*** Opening of SUPPLIED MATERIAL ***

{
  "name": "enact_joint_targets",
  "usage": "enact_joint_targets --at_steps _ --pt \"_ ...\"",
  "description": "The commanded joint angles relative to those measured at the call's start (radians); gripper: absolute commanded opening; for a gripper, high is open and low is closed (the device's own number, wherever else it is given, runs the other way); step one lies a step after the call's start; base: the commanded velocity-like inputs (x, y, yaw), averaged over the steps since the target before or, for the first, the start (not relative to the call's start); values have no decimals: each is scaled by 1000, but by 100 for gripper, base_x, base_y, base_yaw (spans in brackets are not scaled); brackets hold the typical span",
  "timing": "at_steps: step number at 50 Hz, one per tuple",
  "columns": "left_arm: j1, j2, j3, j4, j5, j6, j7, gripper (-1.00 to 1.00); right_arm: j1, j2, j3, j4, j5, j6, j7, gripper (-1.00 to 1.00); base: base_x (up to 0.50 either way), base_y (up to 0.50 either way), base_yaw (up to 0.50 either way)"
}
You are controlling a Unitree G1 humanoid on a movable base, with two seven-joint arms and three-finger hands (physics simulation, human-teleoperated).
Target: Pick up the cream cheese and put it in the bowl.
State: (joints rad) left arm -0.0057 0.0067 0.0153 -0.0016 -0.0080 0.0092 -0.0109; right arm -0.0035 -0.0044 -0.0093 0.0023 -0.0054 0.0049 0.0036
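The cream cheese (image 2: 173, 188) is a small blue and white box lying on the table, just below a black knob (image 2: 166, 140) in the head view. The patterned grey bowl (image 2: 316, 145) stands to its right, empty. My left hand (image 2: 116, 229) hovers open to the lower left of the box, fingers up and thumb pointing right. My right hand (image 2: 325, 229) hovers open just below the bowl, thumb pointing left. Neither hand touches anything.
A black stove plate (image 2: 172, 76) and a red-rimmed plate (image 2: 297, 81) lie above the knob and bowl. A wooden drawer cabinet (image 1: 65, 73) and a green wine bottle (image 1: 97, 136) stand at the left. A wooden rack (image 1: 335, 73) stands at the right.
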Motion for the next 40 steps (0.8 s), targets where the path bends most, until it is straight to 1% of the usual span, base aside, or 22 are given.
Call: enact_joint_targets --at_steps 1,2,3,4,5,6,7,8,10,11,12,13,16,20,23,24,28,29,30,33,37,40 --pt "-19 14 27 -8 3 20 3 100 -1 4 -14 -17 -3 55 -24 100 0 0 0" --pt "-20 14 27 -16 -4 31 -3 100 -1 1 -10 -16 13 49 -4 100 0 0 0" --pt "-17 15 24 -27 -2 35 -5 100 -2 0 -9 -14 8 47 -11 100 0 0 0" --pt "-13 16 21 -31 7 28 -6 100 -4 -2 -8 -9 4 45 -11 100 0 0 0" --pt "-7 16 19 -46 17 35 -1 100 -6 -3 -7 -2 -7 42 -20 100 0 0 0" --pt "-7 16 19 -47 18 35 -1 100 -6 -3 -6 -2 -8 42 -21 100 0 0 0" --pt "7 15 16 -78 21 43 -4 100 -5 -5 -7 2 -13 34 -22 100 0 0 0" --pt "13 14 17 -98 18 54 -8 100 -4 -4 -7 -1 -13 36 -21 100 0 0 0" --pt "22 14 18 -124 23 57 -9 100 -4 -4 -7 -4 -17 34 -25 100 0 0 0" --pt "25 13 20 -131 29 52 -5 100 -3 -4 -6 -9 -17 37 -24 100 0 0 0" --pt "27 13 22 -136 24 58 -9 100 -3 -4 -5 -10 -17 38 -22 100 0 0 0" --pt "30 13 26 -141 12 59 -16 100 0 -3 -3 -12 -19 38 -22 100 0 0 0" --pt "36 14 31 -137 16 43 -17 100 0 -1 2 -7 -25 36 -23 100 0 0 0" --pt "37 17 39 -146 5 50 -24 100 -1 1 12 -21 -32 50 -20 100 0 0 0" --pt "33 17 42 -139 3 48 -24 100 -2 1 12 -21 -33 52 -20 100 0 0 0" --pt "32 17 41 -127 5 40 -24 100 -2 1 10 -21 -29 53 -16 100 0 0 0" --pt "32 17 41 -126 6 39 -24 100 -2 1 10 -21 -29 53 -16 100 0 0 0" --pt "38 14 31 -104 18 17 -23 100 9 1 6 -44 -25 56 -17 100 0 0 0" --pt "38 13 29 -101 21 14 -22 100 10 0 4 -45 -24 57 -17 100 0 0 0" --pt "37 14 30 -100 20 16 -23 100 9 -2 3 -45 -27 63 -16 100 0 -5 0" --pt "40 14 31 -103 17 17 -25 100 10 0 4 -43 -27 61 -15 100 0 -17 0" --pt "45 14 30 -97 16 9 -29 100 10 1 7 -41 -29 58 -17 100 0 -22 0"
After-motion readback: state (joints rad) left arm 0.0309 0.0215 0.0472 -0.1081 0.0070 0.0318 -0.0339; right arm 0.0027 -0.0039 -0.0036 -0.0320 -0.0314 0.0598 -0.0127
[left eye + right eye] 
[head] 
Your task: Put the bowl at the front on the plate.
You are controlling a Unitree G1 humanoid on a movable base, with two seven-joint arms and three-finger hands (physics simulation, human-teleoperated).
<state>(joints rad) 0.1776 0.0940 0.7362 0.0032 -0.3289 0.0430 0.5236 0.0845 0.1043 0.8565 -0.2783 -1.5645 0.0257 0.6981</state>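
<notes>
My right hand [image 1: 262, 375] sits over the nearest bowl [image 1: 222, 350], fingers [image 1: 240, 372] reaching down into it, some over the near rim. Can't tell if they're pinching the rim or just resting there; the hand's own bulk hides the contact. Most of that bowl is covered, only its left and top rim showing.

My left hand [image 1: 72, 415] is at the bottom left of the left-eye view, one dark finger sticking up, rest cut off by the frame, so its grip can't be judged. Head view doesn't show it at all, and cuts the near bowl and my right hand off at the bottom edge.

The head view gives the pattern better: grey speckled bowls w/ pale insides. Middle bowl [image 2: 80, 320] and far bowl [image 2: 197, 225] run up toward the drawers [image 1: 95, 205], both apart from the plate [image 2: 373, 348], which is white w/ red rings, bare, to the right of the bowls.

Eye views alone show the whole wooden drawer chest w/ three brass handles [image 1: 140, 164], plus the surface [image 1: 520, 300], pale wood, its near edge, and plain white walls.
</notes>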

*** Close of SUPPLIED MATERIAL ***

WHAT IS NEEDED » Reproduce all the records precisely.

EXERCISE ANSWER »
{
  "name": "enact_joint_targets",
  "usage": "enact_joint_targets --at_steps _ --pt \"_ ...\"",
  "description": "The commanded joint angles relative to those measured at the call's start (radians); gripper: absolute commanded opening; for a gripper, high is open and low is closed (the device's own number, wherever else it is given, runs the other way); step one lies a step after the call's start; base: the commanded velocity-like inputs (x, y, yaw), averaged over the steps since the target before or, for the first, the start (not relative to the call's start); values have no decimals: each is scaled by 1000, but by 100 for gripper, base_x, base_y, base_yaw (spans in brackets are not scaled); brackets hold the typical span",
  "timing": "at_steps: step number at 50 Hz, one per tuple",
  "columns": "left_arm: j1, j2, j3, j4, j5, j6, j7, gripper (-1.00 to 1.00); right_arm: j1, j2, j3, j4, j5, j6, j7, gripper (-1.00 to 1.00); base: base_x (up to 0.50 either way), base_y (up to 0.50 either way), base_yaw (up to 0.50 either way)"
}
You are controlling a Unitree G1 humanoid on a movable base, with two seven-joint arms and three-finger hands (physics simulation, human-teleoperated).
Target: Pick up the cream cheese and put it in the bowl.
State: (joints rad) left arm -0.0057 0.0067 0.0153 -0.0016 -0.0080 0.0092 -0.0109; right arm -0.0035 -0.0044 -0.0093 0.0023 -0.0054 0.0049 0.0036
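The cream cheese (image 2: 173, 188) is a small blue and white box lying on the table, just below a black knob (image 2: 166, 140) in the head view. The patterned grey bowl (image 2: 316, 145) stands to its right, empty. My left hand (image 2: 116, 229) hovers open to the lower left of the box, fingers up and thumb pointing right. My right hand (image 2: 325, 229) hovers open just below the bowl, thumb pointing left. Neither hand touches anything.
A black stove plate (image 2: 172, 76) and a red-rimmed plate (image 2: 297, 81) lie above the knob and bowl. A wooden drawer cabinet (image 1: 65, 73) and a green wine bottle (image 1: 97, 136) stand at the left. A wooden rack (image 1: 335, 73) stands at the right.
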Motion for the next 40 steps (0.8 s), targets where the path bends most, until it is straight to 1% of the usual span, base aside, or 22 are given.
Call: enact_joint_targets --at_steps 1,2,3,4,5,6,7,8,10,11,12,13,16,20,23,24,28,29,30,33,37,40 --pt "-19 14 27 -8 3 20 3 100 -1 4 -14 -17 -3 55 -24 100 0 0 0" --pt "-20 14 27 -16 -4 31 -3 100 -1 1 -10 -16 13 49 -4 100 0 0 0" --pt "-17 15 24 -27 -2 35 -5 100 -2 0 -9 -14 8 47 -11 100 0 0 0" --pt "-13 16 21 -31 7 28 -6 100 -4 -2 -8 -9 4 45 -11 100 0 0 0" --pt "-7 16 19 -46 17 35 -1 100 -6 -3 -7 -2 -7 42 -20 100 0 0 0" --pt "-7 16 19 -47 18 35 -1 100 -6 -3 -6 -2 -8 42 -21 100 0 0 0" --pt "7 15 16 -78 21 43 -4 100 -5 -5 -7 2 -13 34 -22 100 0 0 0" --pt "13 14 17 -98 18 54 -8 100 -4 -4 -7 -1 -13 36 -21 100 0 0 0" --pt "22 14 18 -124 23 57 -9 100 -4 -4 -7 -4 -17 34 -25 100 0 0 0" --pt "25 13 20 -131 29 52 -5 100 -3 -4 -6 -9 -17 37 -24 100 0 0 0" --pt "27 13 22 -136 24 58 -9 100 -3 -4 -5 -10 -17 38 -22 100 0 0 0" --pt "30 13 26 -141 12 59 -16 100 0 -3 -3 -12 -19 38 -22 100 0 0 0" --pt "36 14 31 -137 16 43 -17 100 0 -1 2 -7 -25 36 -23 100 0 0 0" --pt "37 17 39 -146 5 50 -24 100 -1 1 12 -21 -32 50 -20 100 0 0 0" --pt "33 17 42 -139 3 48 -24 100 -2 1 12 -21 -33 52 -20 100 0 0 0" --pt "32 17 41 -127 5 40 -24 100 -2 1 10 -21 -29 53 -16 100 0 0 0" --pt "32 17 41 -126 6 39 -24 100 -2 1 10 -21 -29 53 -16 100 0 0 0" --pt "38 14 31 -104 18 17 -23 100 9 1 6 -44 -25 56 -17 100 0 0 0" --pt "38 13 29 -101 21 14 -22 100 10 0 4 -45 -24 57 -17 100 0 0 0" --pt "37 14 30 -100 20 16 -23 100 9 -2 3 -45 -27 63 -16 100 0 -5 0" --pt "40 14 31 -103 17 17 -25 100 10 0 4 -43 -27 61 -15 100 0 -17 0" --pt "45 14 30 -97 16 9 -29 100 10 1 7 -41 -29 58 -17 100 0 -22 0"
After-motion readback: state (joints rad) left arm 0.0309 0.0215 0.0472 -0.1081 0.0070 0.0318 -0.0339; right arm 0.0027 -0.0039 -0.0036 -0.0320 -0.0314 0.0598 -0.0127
[left eye + right eye] 
[head] 
Your task: Put the bowl at the front on the plate.
You are controlling a Unitree G1 humanoid on a movable base, with two seven-joint arms and three-finger hands (physics simulation, human-teleoperated).
<state>(joints rad) 0.1776 0.0940 0.7362 0.0032 -0.3289 0.0430 0.5236 0.0845 0.1043 0.8565 -0.2783 -1.5645 0.0257 0.6981</state>
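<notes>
My right hand [image 1: 262, 375] sits over the nearest bowl [image 1: 222, 350], fingers [image 1: 240, 372] reaching down into it, some over the near rim. Can't tell if they're pinching the rim or just resting there; the hand's own bulk hides the contact. Most of that bowl is covered, only its left and top rim showing.

My left hand [image 1: 72, 415] is at the bottom left of the left-eye view, one dark finger sticking up, rest cut off by the frame, so its grip can't be judged. Head view doesn't show it at all, and cuts the near bowl and my right hand off at the bottom edge.

The head view gives the pattern better: grey speckled bowls w/ pale insides. Middle bowl [image 2: 80, 320] and far bowl [image 2: 197, 225] run up toward the drawers [image 1: 95, 205], both apart from the plate [image 2: 373, 348], which is white w/ red rings, bare, to the right of the bowls.

Eye views alone show the whole wooden drawer chest w/ three brass handles [image 1: 140, 164], plus the surface [image 1: 520, 300], pale wood, its near edge, and plain white walls.
</notes>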

This output requires nothing more.